[Data records]
********************
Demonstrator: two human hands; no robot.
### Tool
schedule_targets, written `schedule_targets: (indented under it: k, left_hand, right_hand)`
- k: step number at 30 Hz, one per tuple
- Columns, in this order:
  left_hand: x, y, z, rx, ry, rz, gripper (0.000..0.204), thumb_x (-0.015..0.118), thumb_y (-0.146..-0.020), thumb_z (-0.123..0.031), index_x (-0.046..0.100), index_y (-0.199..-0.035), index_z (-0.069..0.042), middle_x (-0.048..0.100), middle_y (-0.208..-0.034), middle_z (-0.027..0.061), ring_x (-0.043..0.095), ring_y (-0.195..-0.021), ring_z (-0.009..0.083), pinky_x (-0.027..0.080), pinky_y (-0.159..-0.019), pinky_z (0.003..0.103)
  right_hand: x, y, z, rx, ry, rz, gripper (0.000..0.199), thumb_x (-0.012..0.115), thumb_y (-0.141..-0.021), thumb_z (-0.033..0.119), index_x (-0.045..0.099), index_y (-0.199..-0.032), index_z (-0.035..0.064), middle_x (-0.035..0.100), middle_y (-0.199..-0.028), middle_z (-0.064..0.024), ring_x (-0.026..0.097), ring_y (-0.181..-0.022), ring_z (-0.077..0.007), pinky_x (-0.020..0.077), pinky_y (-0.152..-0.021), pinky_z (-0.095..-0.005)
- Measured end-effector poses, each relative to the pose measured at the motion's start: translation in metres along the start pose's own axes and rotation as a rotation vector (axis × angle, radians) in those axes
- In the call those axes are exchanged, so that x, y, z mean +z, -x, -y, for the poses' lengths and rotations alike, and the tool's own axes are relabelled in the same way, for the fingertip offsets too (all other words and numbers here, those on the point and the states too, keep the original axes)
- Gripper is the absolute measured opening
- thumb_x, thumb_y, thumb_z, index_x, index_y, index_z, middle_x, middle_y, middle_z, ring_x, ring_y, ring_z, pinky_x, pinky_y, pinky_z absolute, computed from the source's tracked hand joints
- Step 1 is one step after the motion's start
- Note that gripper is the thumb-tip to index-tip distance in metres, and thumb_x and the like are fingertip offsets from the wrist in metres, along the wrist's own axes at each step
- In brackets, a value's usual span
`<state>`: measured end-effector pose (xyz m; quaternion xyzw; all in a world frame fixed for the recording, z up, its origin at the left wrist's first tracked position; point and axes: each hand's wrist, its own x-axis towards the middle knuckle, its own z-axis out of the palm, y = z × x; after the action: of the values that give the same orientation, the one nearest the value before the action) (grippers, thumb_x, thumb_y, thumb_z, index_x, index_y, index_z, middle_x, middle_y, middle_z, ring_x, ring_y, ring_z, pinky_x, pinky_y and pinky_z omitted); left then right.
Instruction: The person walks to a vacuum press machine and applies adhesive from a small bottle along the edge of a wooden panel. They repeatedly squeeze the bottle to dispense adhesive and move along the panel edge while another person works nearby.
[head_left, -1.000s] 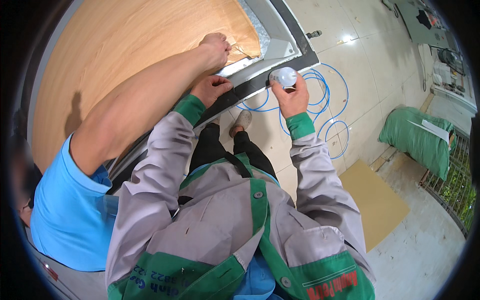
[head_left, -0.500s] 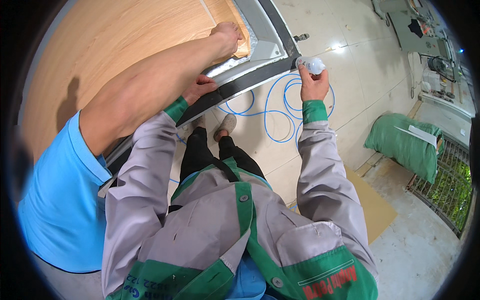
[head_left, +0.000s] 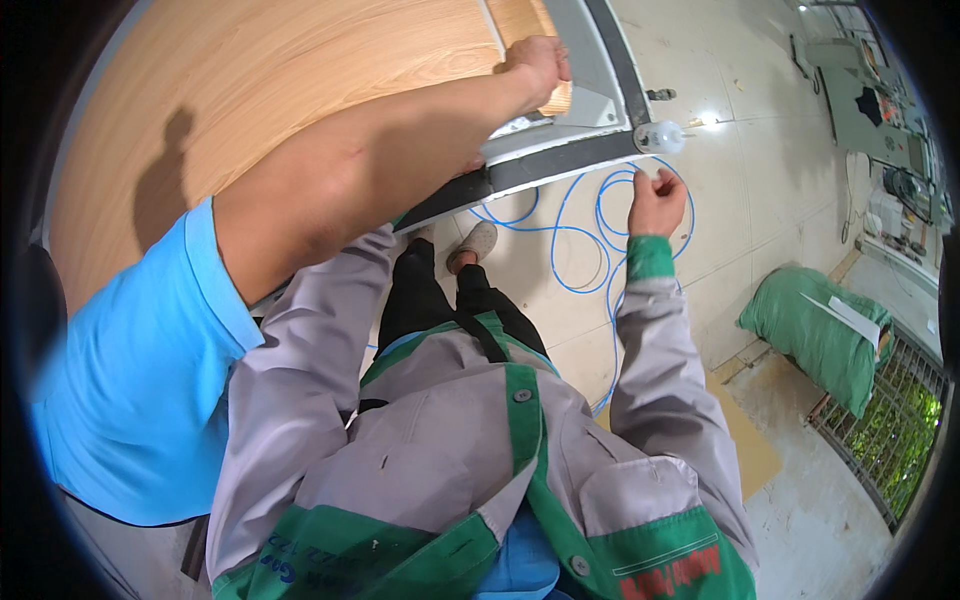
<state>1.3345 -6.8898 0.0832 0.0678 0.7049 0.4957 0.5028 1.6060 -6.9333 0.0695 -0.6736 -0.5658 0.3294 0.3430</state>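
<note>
A small whitish bottle [head_left: 660,137] with a thin tip sits on the corner of a dark-edged metal frame [head_left: 560,156]. Just below the bottle, apart from it, is my right hand [head_left: 657,205], its fingers curled together; anything inside them is hidden. Most of my left hand [head_left: 474,165] is behind a co-worker's bare forearm, with only a bit of the fingers showing at the frame's edge. That co-worker's hand [head_left: 540,68] is closed at a wood-coloured strip [head_left: 520,25] along the wood-grain panel [head_left: 330,70].
A co-worker in a light-blue shirt [head_left: 150,370] leans in at my left. Blue hose [head_left: 555,250] lies coiled on the tiled floor below the frame. To the right are a green sack [head_left: 815,330], a cardboard sheet [head_left: 750,440] and a bench with tools [head_left: 870,120].
My right hand has let go of the bottle and drawn back toward me, leaving it on the frame's corner. The co-worker's arm now covers most of my left hand. The view has shifted.
</note>
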Motion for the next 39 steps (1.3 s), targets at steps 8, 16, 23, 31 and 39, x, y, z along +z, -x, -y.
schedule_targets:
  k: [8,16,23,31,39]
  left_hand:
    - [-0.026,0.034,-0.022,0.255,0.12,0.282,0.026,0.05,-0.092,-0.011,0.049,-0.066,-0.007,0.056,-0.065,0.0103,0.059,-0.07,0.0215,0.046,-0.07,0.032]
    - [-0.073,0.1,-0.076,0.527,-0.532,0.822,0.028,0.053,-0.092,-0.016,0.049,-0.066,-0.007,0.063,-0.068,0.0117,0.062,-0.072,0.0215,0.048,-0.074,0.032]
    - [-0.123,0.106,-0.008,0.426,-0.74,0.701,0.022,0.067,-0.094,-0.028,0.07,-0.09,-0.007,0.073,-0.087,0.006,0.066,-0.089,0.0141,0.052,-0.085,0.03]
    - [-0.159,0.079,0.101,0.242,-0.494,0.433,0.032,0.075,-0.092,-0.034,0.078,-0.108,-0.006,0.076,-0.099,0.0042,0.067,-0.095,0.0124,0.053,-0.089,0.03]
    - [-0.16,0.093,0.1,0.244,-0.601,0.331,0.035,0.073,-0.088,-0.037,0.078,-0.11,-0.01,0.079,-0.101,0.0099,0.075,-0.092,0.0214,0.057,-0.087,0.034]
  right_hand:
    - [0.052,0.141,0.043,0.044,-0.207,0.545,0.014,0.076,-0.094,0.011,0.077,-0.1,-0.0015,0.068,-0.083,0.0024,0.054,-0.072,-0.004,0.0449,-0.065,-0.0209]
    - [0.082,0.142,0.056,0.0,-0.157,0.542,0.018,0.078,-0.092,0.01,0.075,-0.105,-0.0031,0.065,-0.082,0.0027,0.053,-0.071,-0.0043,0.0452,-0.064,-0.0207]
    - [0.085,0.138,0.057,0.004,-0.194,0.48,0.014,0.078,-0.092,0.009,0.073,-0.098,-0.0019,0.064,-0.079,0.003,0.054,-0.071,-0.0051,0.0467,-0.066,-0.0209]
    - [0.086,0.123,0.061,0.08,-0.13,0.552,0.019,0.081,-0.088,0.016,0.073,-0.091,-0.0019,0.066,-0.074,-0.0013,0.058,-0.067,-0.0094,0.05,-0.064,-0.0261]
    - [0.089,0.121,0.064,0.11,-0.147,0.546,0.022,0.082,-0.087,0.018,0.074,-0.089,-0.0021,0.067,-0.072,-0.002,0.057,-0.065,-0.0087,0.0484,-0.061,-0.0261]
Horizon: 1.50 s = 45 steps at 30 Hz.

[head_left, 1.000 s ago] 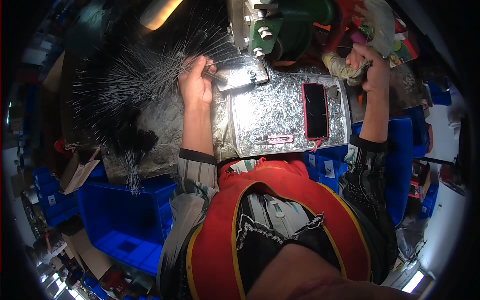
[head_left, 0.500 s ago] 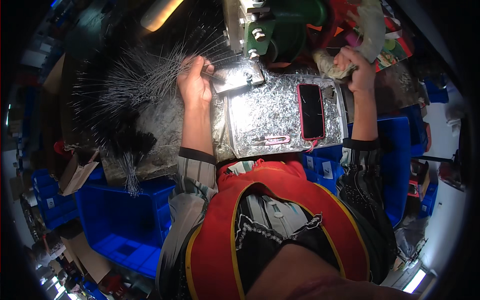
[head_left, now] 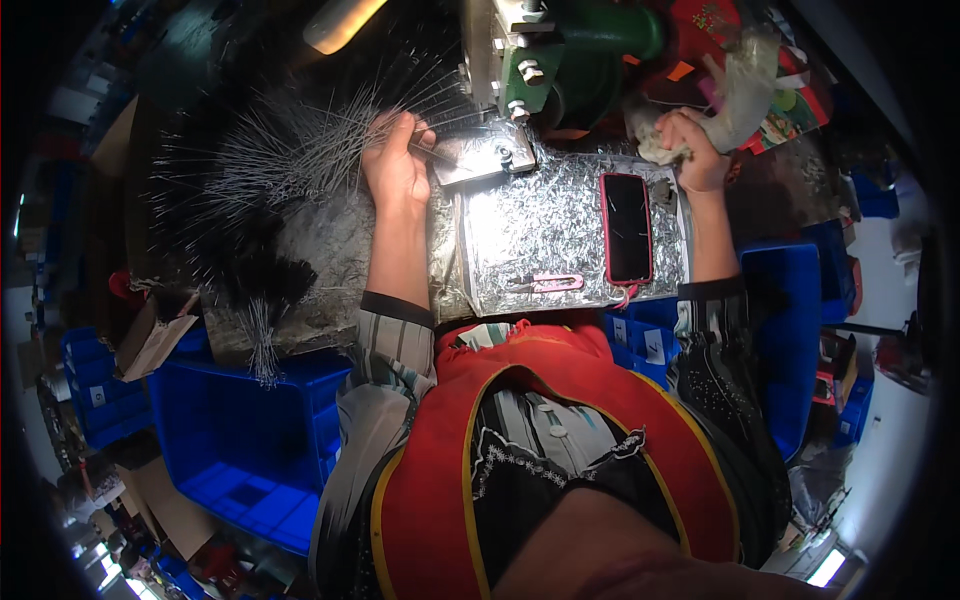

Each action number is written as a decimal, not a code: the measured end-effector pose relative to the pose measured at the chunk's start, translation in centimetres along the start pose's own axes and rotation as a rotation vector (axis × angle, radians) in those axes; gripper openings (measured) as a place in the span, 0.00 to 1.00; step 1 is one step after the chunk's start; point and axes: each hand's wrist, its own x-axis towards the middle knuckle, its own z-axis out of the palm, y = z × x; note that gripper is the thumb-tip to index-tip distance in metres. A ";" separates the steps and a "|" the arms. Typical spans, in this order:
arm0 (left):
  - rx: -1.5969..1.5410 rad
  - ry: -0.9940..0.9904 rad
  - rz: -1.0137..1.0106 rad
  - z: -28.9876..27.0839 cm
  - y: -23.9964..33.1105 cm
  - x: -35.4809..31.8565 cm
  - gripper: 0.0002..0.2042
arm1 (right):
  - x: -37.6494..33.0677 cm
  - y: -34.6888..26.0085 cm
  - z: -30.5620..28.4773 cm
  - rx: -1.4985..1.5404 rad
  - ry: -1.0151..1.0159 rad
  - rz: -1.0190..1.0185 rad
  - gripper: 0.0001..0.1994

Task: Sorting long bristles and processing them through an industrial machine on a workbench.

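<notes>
L hand [head_left: 396, 165] still pinching thin metal rods [head_left: 300, 150] at green press [head_left: 560, 55], grip closed on bundle end. R hand [head_left: 695, 150] shifted slightly outward since a sec ago, fist closed on pale rag [head_left: 735, 85]. Phone [head_left: 628, 227] unmoved on shavings-covered surface [head_left: 540, 235]. Feeding seems paused.

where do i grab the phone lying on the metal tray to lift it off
Take the phone by its two long edges near the middle, coming straight down from above. It lies flat, screen up, on the shaving-covered tray, so only the thin sides offer a hold. Its long axis runs away from the person, and a pink cord trails from its near end; the right hand is nearest.
</notes>
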 end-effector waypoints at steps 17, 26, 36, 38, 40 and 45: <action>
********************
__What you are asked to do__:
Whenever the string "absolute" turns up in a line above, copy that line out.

__Task answer__:
- Gripper is the absolute measured opening
- thumb_x, thumb_y, thumb_z, index_x, index_y, index_z, middle_x, middle_y, middle_z, ring_x, ring_y, ring_z, pinky_x, pinky_y, pinky_z absolute, computed from the source's tracked hand joints

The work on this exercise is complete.